Sebbene sia facile pensare che l’utilizzo dell’open source sia a uso esclusivo dei programmatori indipendenti, infatti, sono molte le grandi aziende che sono solite farvi affidamento per creare software che poi vengono diffusi su innumerevoli device. Attingere a soluzioni prefabbricate e gratuite è ovviamente più conveniente che produrre internamente un proprio codice, tuttavia il difetto dietro a questo modus operandi è evidente: se si usa un codice sorgente difettato, tutto ciò che ne deriva è altrettanto menomato.

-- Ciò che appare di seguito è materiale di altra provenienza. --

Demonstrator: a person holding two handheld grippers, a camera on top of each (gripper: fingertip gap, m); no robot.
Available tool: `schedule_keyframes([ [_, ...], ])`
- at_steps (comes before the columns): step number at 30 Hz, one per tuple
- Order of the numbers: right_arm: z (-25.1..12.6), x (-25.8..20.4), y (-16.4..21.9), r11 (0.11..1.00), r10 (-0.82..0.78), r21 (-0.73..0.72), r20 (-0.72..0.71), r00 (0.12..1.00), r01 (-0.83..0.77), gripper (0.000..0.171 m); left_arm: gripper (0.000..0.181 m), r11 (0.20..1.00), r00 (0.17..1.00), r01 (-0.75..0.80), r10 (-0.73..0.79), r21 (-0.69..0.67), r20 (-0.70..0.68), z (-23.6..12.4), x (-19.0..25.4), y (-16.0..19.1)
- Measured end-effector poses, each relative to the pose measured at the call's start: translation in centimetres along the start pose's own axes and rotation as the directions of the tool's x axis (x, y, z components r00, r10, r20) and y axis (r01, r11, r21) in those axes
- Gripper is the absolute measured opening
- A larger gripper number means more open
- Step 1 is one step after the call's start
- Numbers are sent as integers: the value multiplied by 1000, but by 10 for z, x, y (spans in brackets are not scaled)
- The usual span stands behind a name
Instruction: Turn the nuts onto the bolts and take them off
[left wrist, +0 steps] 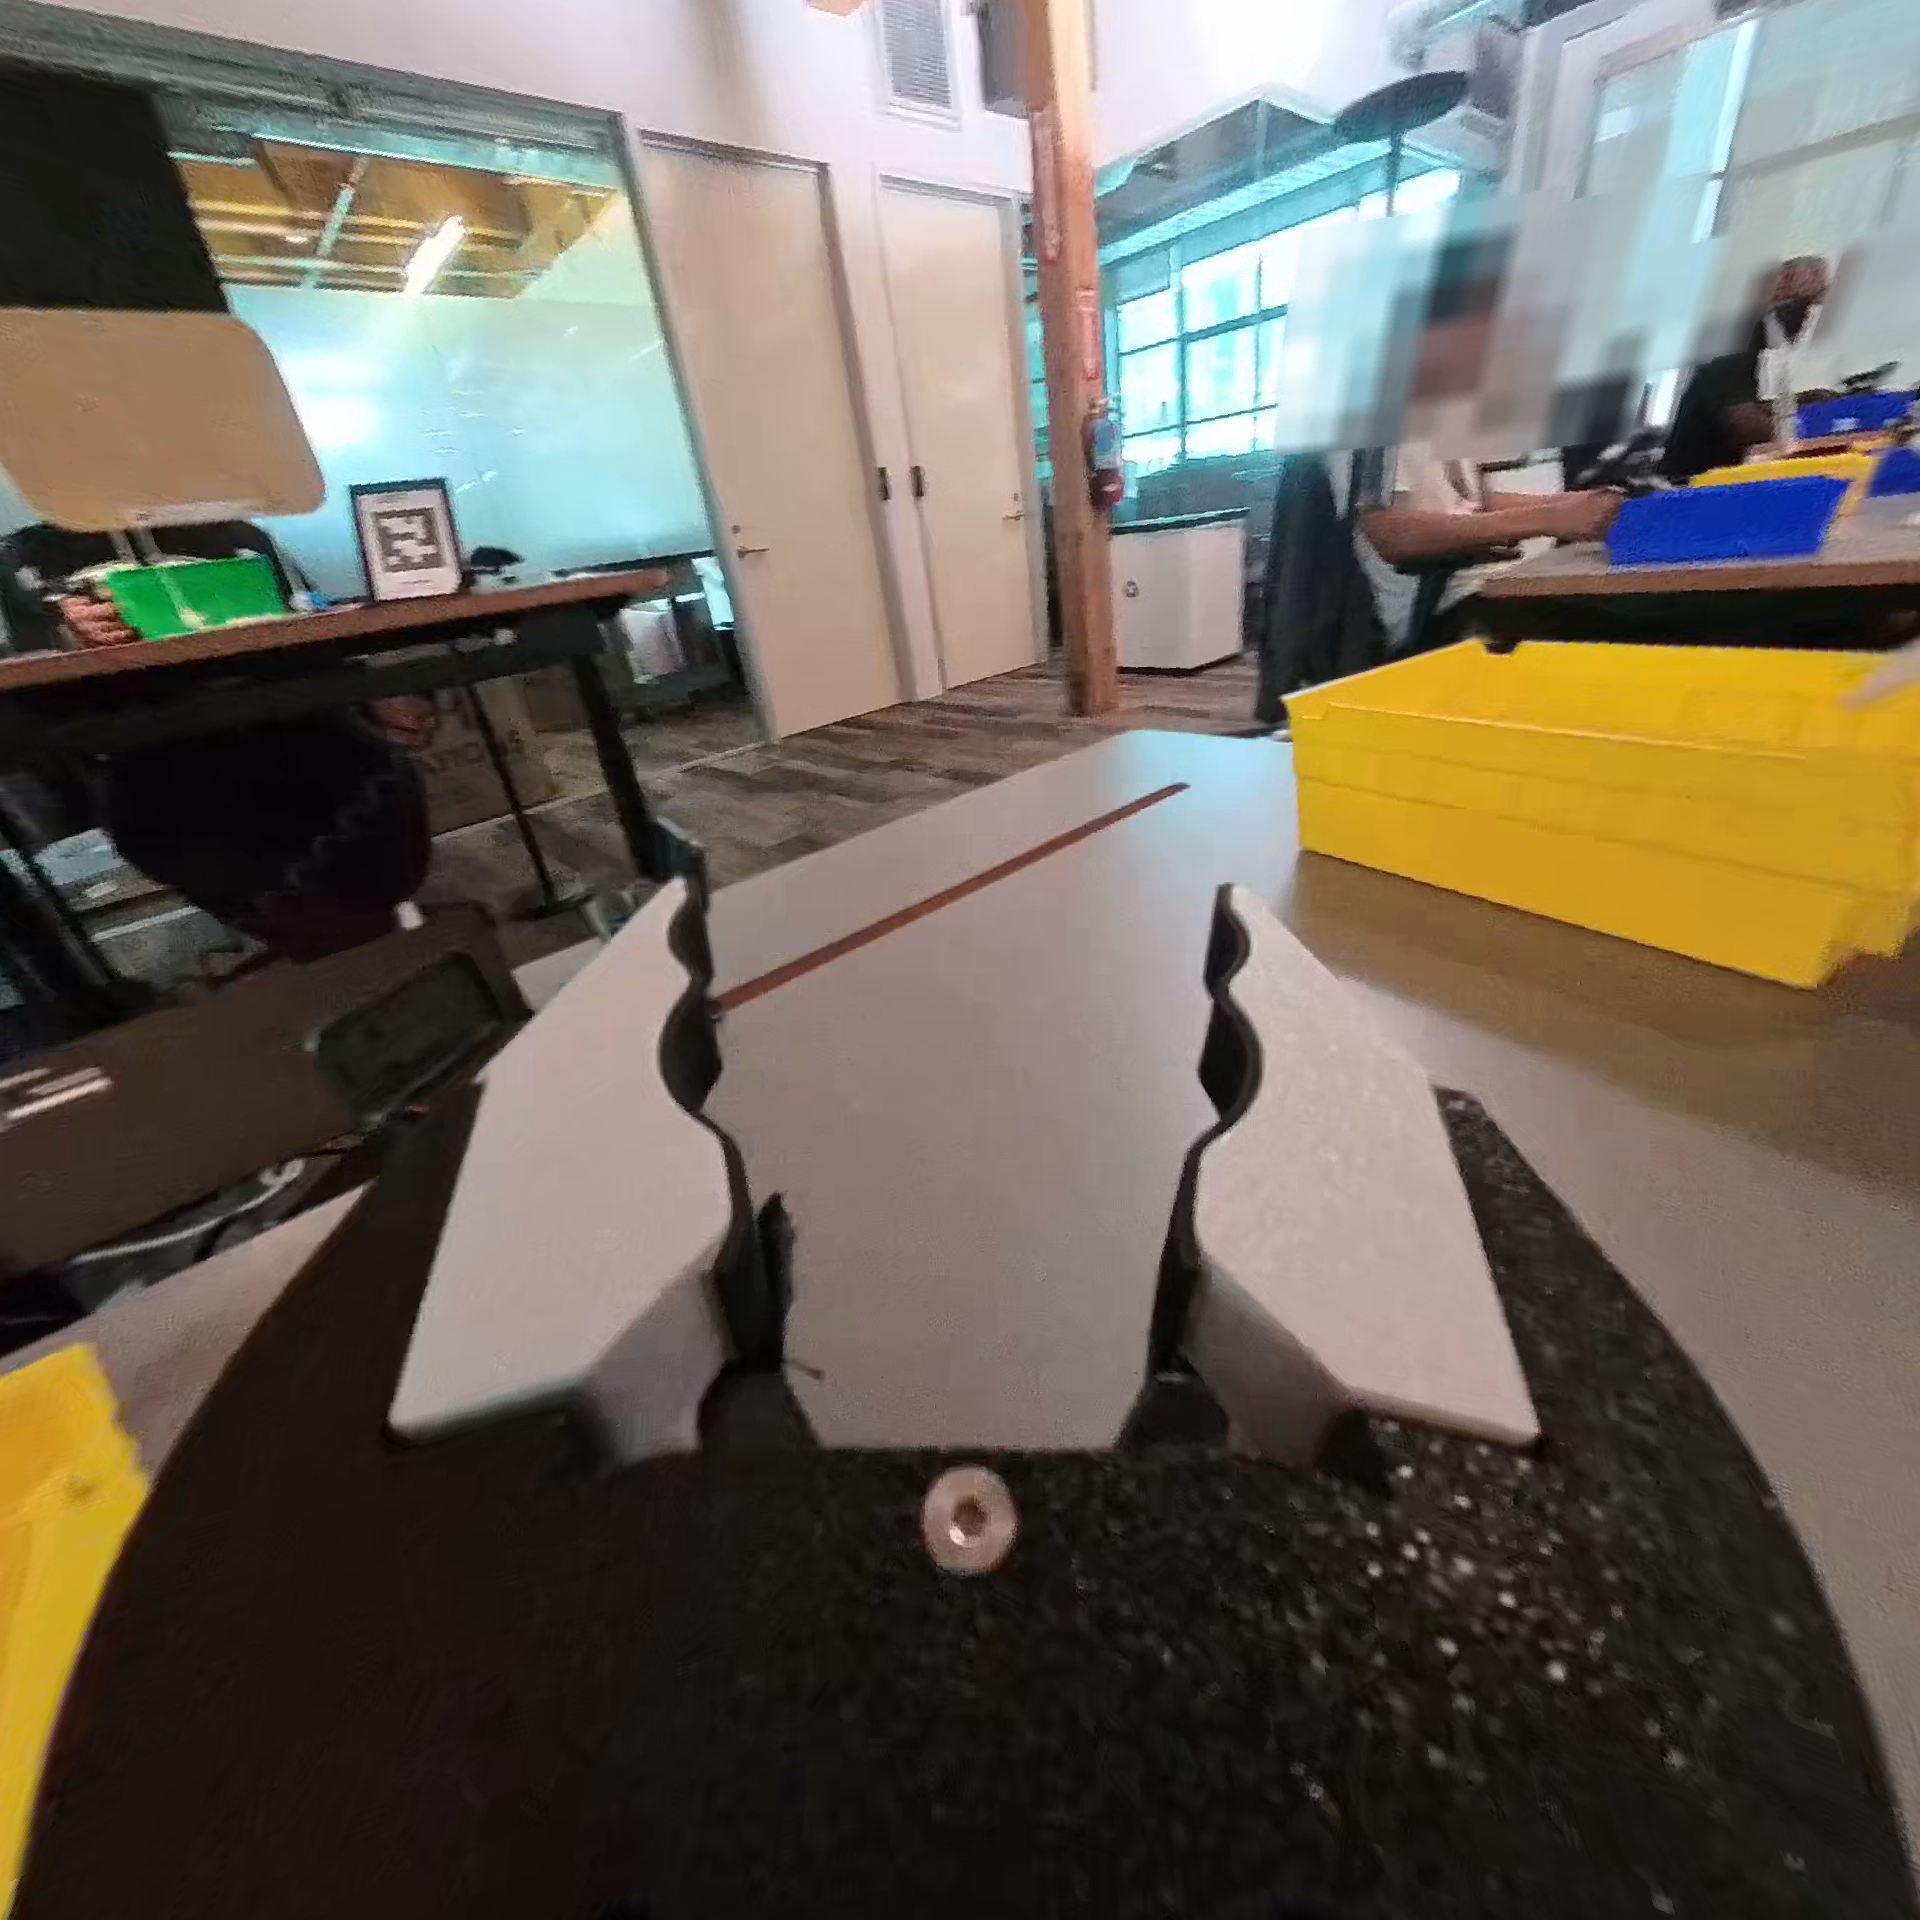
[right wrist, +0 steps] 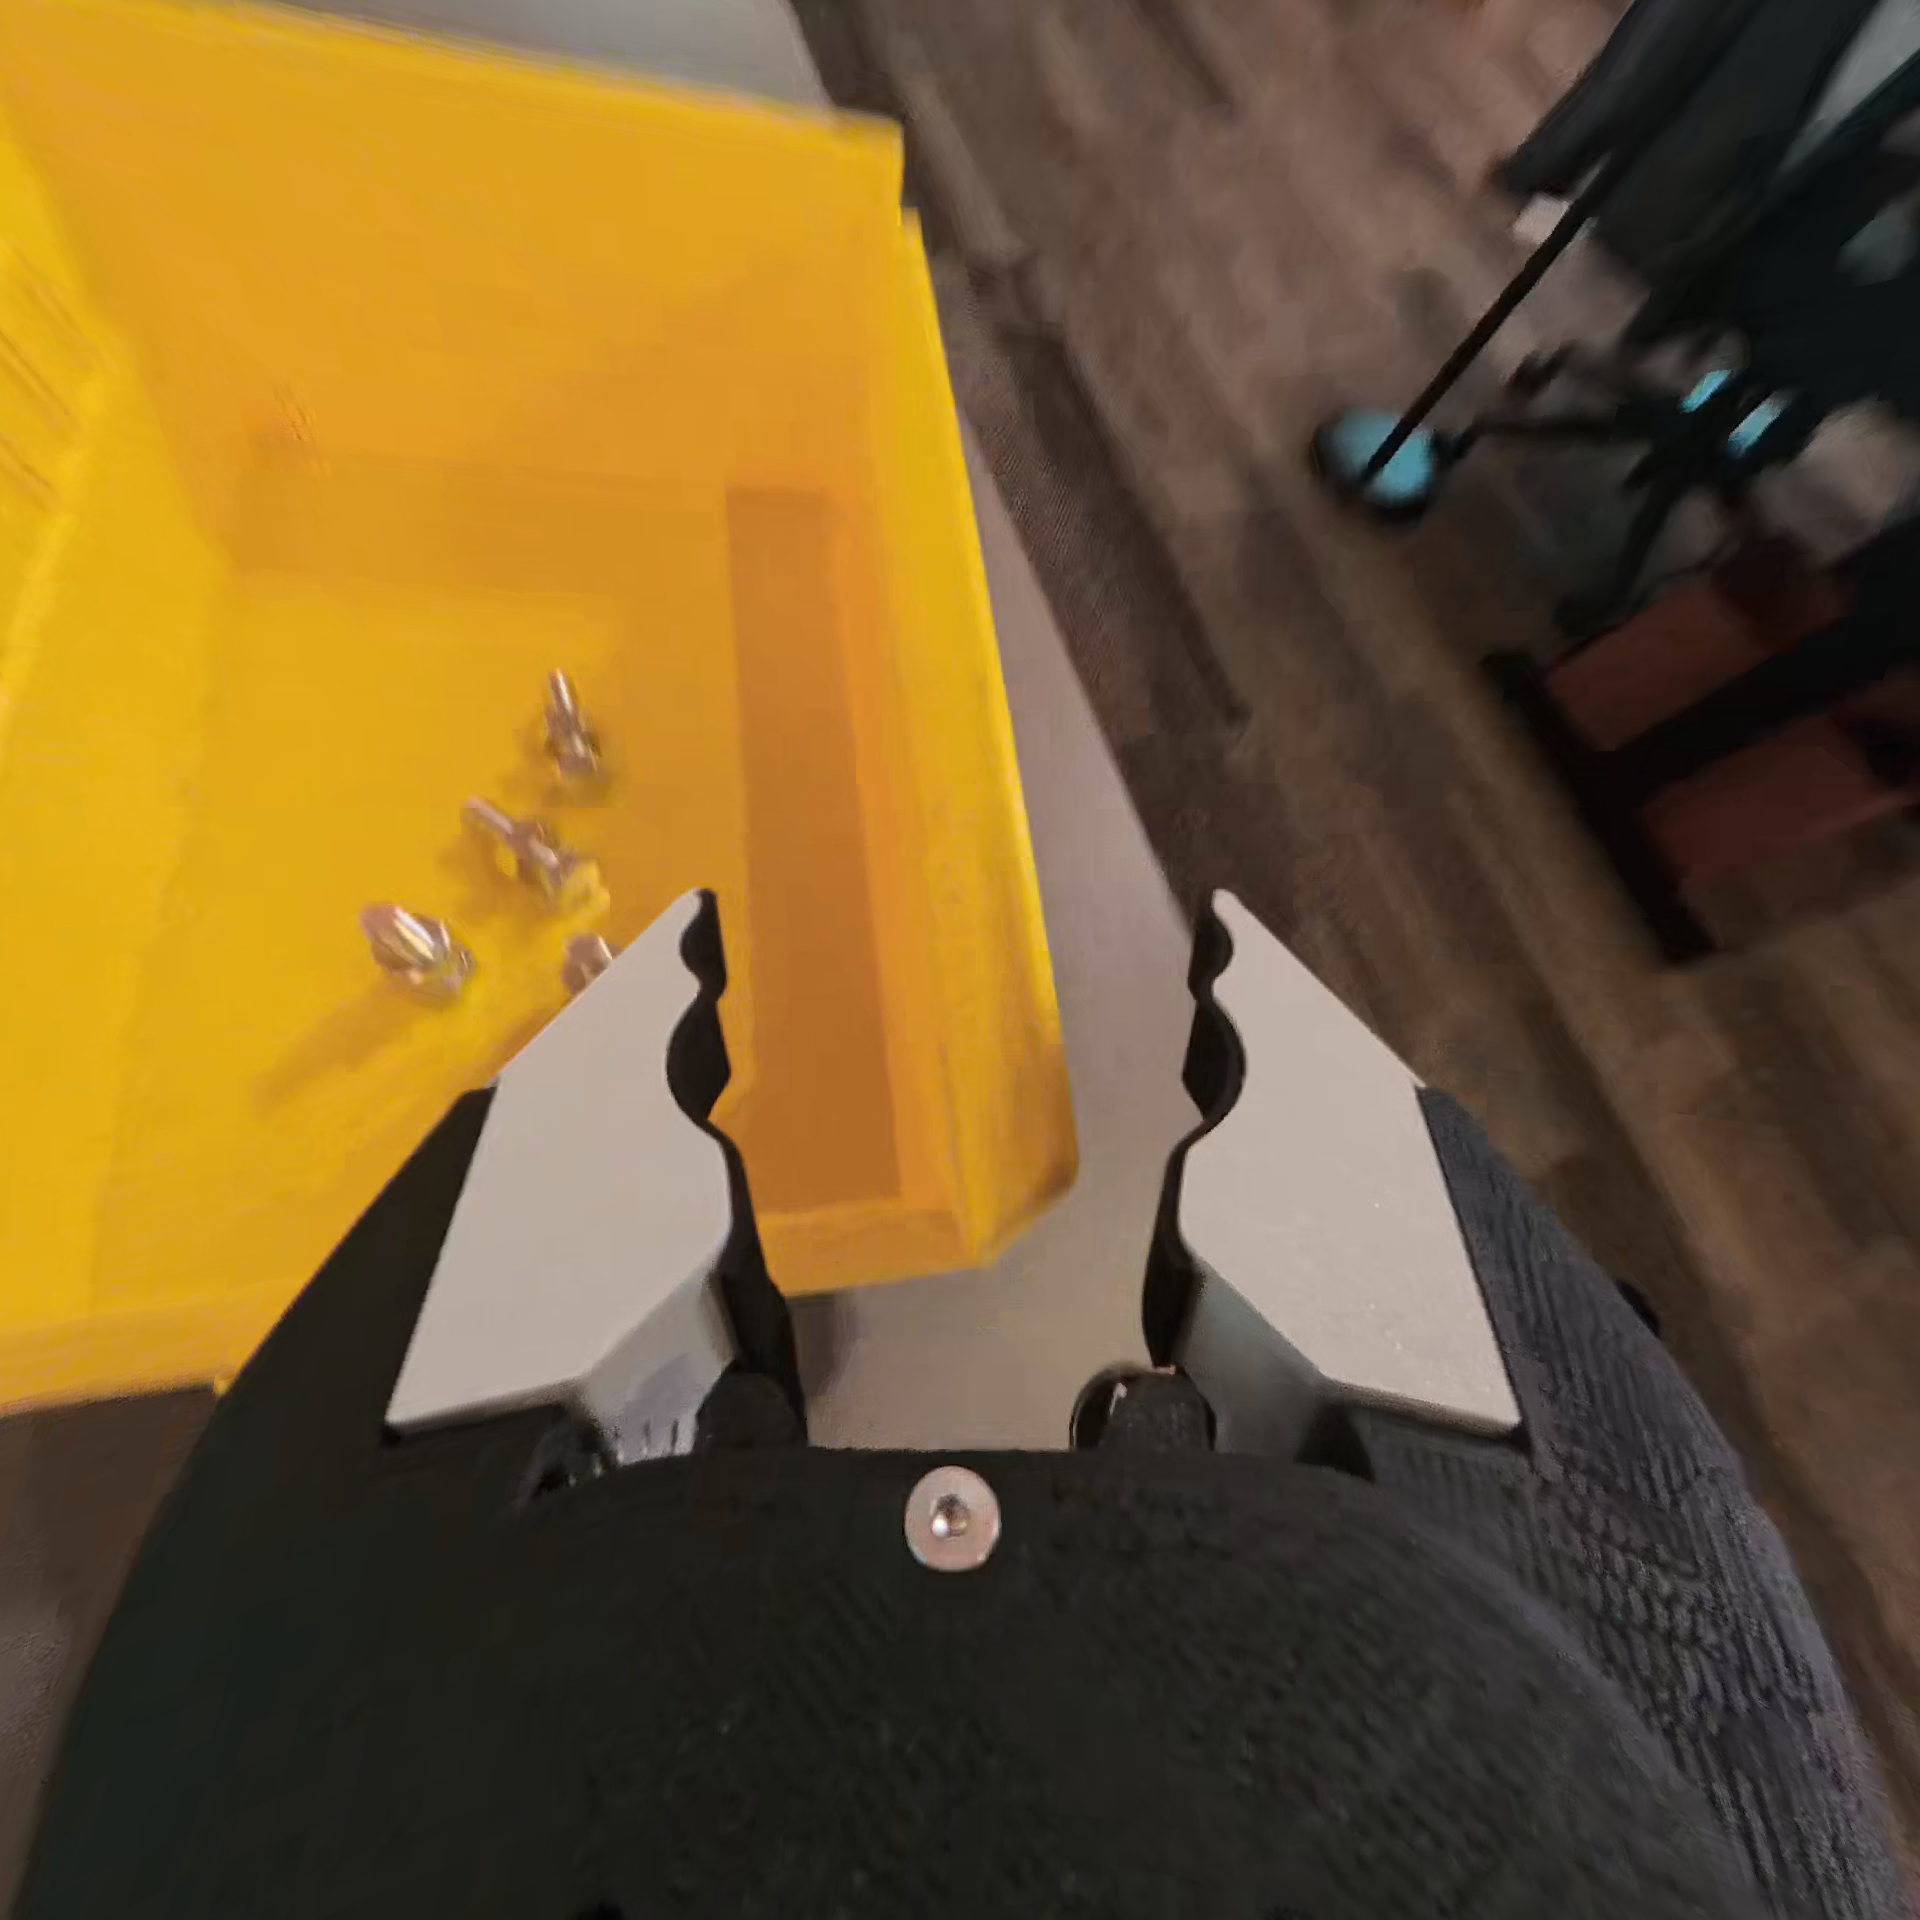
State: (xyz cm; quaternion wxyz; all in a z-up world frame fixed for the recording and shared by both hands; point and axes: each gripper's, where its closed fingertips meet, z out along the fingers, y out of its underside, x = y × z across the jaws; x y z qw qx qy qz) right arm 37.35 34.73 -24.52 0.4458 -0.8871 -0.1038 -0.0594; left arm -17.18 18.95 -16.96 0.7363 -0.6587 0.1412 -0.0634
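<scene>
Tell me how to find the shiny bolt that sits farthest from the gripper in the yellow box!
Look in the right wrist view for the big yellow box on the table. On its floor lies a small cluster of silver bolts, just left of the open right gripper. The one you want, the top bolt, lies farthest from the fingertips, a little apart and above the others.

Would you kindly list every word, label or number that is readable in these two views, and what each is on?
Framed sign, left background: a black-and-white square code pattern; any caption is too small to read.
Dark box, left edge: white lettering, blurred and cut off, unreadable.
Cardboard box, left background: partial print, mostly hidden, unreadable.
Right wrist view: no writing.
</scene>
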Motion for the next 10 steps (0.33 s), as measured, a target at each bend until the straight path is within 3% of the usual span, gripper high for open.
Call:
schedule_keyframes([
  [2, 13, 5, 22, 996, 34, -83, 51, 998, -30, 92, 98, 1000, 987, -14, 16, -14, 159, -13, -20, -21],
  [5, 23, 4, 35, 993, 38, -113, 95, 995, -27, 82, 116, 982, 894, -23, 104, -186, 436, -48, -75, -39],
  [8, 27, -2, 33, 996, 30, -88, 127, 991, -19, 59, 126, 936, 845, 201, -17, -288, 535, -94, -101, -25],
  [10, 29, -2, 30, 997, 19, -76, 130, 991, -9, 41, 128, 843, 825, 348, -68, -410, 560, -119, -103, 5],
])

Gli sviluppatori che regalano il proprio lavoro attraverso piattaforme quali GitHub lo fanno a titolo benefico e spesso non hanno le risorse o il tempo per testare, supervisionare ed aggiornare il proprio prodotto in maniera professionale. In molti casi i progetti sono creati da professionisti alle prime armi che cercano visibilità in attesa di un mestiere remunerato o da individui che vi dedicano solamente il loro tempo libero, contesti in cui è facile incappare in disillusione e vulnerabilità critiche.
Washington è in allarme proprio per una di queste falle. Una libreria Java distribuita gratuitamente, log4j, ha trasmesso un proprio difetto a una fetta gigantesca di strumenti derivati scatenando quella che è stata etichettata da alcuni come «la vulnerabilità più critica dell’ultimo decennio». I malesseri del settore sono tuttavia storici, che si tratti di bug o atti politici: recentemente il programmatore Marak Squires, stufo di vedere le Big Tech appoggiarsi a lui senza alcun riconoscimento economico, ha sabotato alcuni dei suoi codici per danneggiare chiunque ne faccia uso, manifestando un sentimento di frustrazione che ricorda quello del creatore del progetto ua-parser-js, il quale ha abbandonato nel 2018 la propria creatura proprio per la mancanza di un qualsiasi ritorno finanziario.
Poco sorprende dunque che, in occasione della discussione, il gruppo abbia a più riprese evidenziato la necessità di una partnership tra pubblico e privato che serva a identificare progetti open source di vitale importanza da sostenere con fondi e assistenza tecnica. Come si intenda classificare l’urgenza degli open source è ancora confuso, d’altro canto l’incontro è servito perlopiù a fare riconoscere al Governo USA che ormai non si possa fare a meno di questo genere di risorsa, che non esistano alternative valide e che sia necessario intervenire passando attraverso i piccoli sviluppatori. Una simile evoluzione non sarà comunque immediata, la Casa Bianca si prospetta già nuovi meeting da fissare nel prossimo futuro.